What this task involves:
Could you reproduce, exactly and alone, the lines running from the one with "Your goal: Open" to the end of the data below?

Task inputs:
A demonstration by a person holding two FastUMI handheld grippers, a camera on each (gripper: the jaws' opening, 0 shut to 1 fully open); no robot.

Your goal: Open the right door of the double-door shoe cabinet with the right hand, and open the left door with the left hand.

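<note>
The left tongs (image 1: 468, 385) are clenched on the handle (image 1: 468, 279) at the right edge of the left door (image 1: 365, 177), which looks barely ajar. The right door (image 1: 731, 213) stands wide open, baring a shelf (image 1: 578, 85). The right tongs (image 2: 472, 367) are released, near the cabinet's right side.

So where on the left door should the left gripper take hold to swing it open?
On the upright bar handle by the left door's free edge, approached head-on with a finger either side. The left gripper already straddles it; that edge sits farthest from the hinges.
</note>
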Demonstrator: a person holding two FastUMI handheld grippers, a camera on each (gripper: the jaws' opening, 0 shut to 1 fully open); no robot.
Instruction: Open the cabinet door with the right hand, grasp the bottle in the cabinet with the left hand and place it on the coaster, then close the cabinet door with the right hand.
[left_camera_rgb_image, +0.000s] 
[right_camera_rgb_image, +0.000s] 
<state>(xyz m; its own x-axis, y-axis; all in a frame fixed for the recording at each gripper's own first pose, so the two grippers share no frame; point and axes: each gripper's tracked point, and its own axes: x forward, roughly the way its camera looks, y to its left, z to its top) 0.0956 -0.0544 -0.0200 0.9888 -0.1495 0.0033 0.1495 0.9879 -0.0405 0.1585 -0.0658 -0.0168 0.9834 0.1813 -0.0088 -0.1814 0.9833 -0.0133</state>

Response box:
Your goal: Open the right door of the double-door shoe cabinet with the right hand, and open the left door with the left hand.

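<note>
The left tongs (image 1: 468, 385) are clenched on the handle (image 1: 468, 279) at the right edge of the left door (image 1: 365, 177), which looks barely ajar. The right door (image 1: 731, 213) stands wide open, baring a shelf (image 1: 578, 85). The right tongs (image 2: 472, 367) are released, near the cabinet's right side.

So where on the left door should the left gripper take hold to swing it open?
On the upright bar handle by the left door's free edge, approached head-on with a finger either side. The left gripper already straddles it; that edge sits farthest from the hinges.
</note>
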Demonstrator: a person holding two FastUMI handheld grippers, a camera on each (gripper: the jaws' opening, 0 shut to 1 fully open); no robot.
Instruction: Open the cabinet door with the right hand, grasp the bottle in the cabinet with the left hand and place it on the coaster, then close the cabinet door with the right hand.
[left_camera_rgb_image, +0.000s] 
[right_camera_rgb_image, +0.000s] 
<state>(xyz m; its own x-axis, y-axis; all in a frame fixed for the recording at each gripper's own first pose, so the two grippers share no frame; point and axes: each gripper's tracked point, and its own axes: x forward, roughly the way its camera looks, y to its left, z to its top) 0.0956 -0.0544 -0.0200 0.9888 -0.1495 0.0033 0.1495 0.9879 -0.0405 0.1585 -0.0658 -0.0168 0.9834 0.1813 -0.0088 -0.1814 0.9833 -0.0133</state>

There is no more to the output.